Records from a dataset:
Content starts

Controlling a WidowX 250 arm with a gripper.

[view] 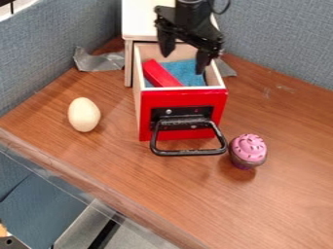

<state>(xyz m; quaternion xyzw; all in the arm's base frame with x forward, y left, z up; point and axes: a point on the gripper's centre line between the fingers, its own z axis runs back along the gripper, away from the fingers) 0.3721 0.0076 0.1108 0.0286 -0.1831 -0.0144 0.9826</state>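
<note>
**Drawer open, block inside, gripper empty**

We see the red drawer (pixel 148 114) pulled out, with the red block (pixel 160 74) lying aslant in it beside the blue cloth (pixel 185 71). The gripper (pixel 185 57) hangs above, fingers wide apart, holding nothing. So the opening is done, we judge, but no grasp is made. Outside, we find the egg (pixel 84 115) to the left and the cupcake (pixel 248 150) at the near right, just beside the black handle (pixel 189 152).

one each: egg (pixel 84 115), cupcake (pixel 248 150), drawer (pixel 147 116), red block (pixel 160 75)
</note>
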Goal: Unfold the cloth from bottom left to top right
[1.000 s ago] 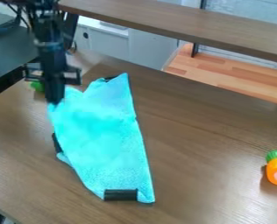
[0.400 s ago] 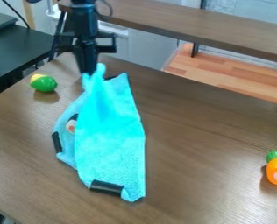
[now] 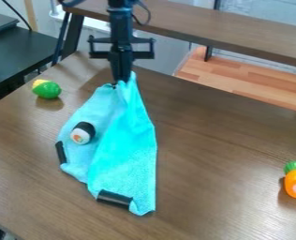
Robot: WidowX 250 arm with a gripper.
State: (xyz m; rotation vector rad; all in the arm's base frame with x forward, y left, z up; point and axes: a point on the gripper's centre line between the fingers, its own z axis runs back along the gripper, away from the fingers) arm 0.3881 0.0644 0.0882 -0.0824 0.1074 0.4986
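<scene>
Brown wood grain, faintly glossy, covers the desk (image 3: pixel 213 183), where a fuzzy turquoise cloth (image 3: pixel 122 164) lies left of the view's middle. The black two-finger claw (image 3: pixel 123 80) grasps its upper end, pinching the fabric into a creased, raised peak. The cloth's long axis runs roughly up and down the view, narrow end pointing up, broader end down. On its left part rests a rounded black-and-white toy sushi roll (image 3: pixel 83 133)

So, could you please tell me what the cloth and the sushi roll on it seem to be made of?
The cloth looks like soft microfibre or terry, matt, judging by its loose folds and fine nap. The sushi roll is probably moulded plastic, given its smooth, rounded, toy-like shape.
</scene>
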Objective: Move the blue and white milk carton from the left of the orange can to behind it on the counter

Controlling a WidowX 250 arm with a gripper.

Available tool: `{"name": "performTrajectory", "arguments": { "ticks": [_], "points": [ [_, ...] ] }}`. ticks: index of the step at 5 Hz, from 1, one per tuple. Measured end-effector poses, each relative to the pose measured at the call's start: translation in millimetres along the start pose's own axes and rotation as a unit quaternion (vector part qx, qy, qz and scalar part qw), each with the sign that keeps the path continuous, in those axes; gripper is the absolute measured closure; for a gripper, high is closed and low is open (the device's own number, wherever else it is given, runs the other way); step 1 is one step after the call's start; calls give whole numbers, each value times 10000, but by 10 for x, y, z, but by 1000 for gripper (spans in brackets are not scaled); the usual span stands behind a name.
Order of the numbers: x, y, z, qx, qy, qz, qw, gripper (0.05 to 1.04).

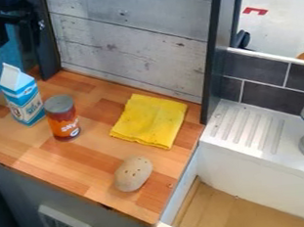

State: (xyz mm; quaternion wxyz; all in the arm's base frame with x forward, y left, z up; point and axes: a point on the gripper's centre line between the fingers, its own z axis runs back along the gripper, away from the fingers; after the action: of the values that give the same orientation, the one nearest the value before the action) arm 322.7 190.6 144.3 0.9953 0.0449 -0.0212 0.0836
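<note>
Main worry for me was the milk carton [24, 102]: tall, narrow and just beside the orange-labelled can [62, 119], so a sideways bump from the tool [13, 34] could've tipped it over or shoved it into the can. The potato-like thing [133, 174] looked rollable too, and it sat near the front edge of the bench [92, 161], so a knock might've sent it off. Tool was wide apart with nothing in it, up at the upper left. The carton stood upright on the bench below it, not touching.
</note>
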Motion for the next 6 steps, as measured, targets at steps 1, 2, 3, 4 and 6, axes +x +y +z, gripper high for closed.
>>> {"name": "performTrajectory", "arguments": {
  "ticks": [1,2,3,4,6],
  "points": [
    [-20,-25,-144,-79,199,-43,9998,83],
    [-23,-29,-169,-166,295,-895,9954,83],
    [37,20,-155,-107,281,-1314,9909,83],
    [-18,174,-263,-88,599,-1374,9887,83],
    [-105,274,-442,-198,956,-1071,9894,83]
  ]
}}
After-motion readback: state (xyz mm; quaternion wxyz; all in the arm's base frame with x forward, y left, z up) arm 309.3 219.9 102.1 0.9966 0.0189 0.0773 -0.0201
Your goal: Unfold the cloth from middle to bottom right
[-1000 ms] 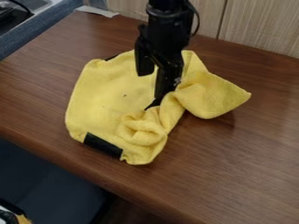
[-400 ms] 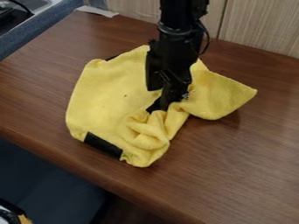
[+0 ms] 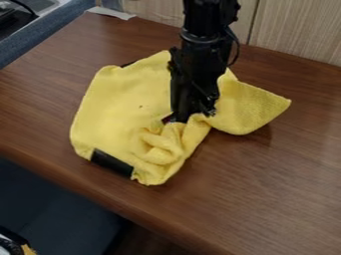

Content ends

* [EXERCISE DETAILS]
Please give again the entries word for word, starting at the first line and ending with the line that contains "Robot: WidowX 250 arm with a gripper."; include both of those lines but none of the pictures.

* [RESULT BELOW]
Controlling a WidowX 250 arm with a gripper.

[view] 

<state>(xyz m; quaternion xyzw; all in the arm's base frame with x forward, y left, z up; point and axes: a point on the gripper's centre line between the fingers, its own z axis runs back along the gripper, away from the fingers) 0.3721 0.0076 0.1108 0.0286 -0.1831 -0.0144 0.9826</state>
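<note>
**Drawer open, block inside, gripper empty**

We see the red drawer (pixel 148 114) pulled out, with the red block (pixel 160 74) lying aslant in it beside the blue cloth (pixel 185 71). The gripper (pixel 185 57) hangs above, fingers wide apart, holding nothing. So the opening is done, we judge, but no grasp is made. Outside, we find the egg (pixel 84 115) to the left and the cupcake (pixel 248 150) at the near right, just beside the black handle (pixel 189 152).

one each: egg (pixel 84 115), cupcake (pixel 248 150), drawer (pixel 147 116), red block (pixel 160 75)
</note>
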Goal: Unfold the cloth from bottom left to top right
[1.000 s ago] 
[0.400 s ago] 
[now] 
Robot: WidowX 250 arm with a gripper.

Response complete; there is no more output.